## [Problem details]
Treat the line containing "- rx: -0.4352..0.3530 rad" as the last one, and return every line exactly from the first line of the material below up to it.
= = = = =
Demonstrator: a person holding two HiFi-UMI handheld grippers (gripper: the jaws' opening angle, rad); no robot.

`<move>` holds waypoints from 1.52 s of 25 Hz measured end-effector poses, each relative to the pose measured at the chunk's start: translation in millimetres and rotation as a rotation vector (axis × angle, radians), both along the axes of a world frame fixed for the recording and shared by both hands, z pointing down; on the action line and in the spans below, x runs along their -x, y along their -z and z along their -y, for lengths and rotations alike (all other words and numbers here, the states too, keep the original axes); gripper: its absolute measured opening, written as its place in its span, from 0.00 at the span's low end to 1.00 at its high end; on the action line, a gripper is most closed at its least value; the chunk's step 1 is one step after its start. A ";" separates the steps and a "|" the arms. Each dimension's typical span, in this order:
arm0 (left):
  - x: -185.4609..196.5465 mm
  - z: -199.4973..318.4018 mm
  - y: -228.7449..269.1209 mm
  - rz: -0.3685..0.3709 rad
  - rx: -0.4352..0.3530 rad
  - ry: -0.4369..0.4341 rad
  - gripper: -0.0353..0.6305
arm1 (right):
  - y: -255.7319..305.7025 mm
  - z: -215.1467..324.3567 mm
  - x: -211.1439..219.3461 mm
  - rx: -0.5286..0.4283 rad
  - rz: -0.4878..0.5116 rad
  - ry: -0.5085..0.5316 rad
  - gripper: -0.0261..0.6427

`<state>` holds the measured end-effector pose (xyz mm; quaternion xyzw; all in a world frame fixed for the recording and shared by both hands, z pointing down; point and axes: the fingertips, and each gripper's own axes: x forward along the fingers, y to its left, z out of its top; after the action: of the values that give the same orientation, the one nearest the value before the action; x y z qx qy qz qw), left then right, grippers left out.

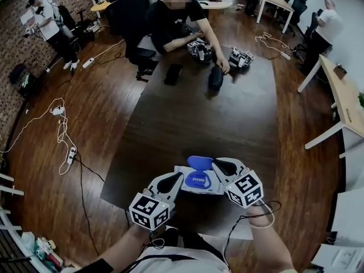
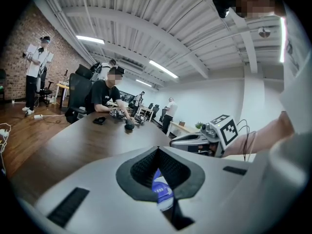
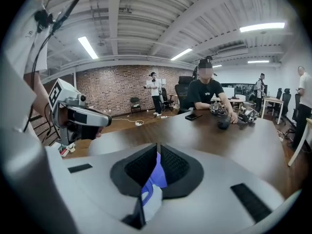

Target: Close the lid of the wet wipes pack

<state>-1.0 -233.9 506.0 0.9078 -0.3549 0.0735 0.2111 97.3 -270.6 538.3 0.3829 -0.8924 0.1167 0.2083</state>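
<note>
The wet wipes pack (image 1: 196, 182) lies flat near the table's near edge, white with a blue label. Its blue lid (image 1: 199, 162) stands flipped up at the far side. My left gripper (image 1: 181, 178) is shut, its tips at the pack's left edge. My right gripper (image 1: 215, 165) is shut too, its tips beside the raised lid on the right. In the left gripper view the shut left gripper (image 2: 157, 150) hangs just above the pack (image 2: 162, 193). In the right gripper view the right gripper (image 3: 158, 145) meets above the lid's blue (image 3: 157, 175). Nothing is gripped by either.
The dark table (image 1: 193, 112) runs away from me. At its far end a seated person (image 1: 176, 16) handles two more grippers (image 1: 200, 49), beside a black phone (image 1: 173, 73) and a dark object (image 1: 215, 77). Cables (image 1: 62, 135) lie on the floor at left.
</note>
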 end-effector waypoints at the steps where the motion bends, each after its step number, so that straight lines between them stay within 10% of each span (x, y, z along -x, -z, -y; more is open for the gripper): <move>1: -0.8 0.6 -4.0 0.002 0.012 0.005 0.05 | -3.9 1.5 -0.2 0.006 -0.011 0.012 0.05; 20: -7.7 0.0 -43.1 0.060 0.092 0.033 0.06 | -56.1 19.5 5.9 0.098 -0.118 0.161 0.31; 38: 0.9 1.7 -49.2 0.071 0.101 0.055 0.06 | -63.4 5.4 25.0 0.146 -0.077 0.234 0.33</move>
<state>-1.9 -235.7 555.1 0.8828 -0.3827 0.1177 0.2456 72.3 -275.9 601.6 0.2643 -0.9114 0.1416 0.2818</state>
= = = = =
## [Solution to this problem]
Demonstrator: a person holding two HiFi-UMI handheld grippers (gripper: the jaws' opening angle, rad); no robot.

`<move>` holds waypoints from 1.52 s of 25 Hz measured end-effector poses, each relative to the pose measured at the chunk's start: translation in millimetres and rotation as a rotation vector (axis × angle, radians), both along the axes of a world frame fixed for the recording and shared by both hands, z pointing down; on the action line and in the spans below, x runs along their -x, y along their -z and z along their -y, for lengths and rotations alike (all other words and numbers here, the states too, keep the original axes); gripper: its absolute measured opening, written as its place in its span, from 0.00 at the span's low end to 1.00 at its high end; on the action line, a gripper is most closed at its least value; the chunk's step 1 is one step after its start. A ";" separates the steps and a "|" the arms. Each dimension's typical span, in this order:
arm0 (left):
  - x: -185.4609..196.5465 mm
  - z: -199.4973..318.4018 mm
  - y: -228.7449..269.1209 mm
  - rz: -0.3685..0.3709 rad
  - rx: -0.4352..0.3530 rad

No additional response is needed to complete this exercise.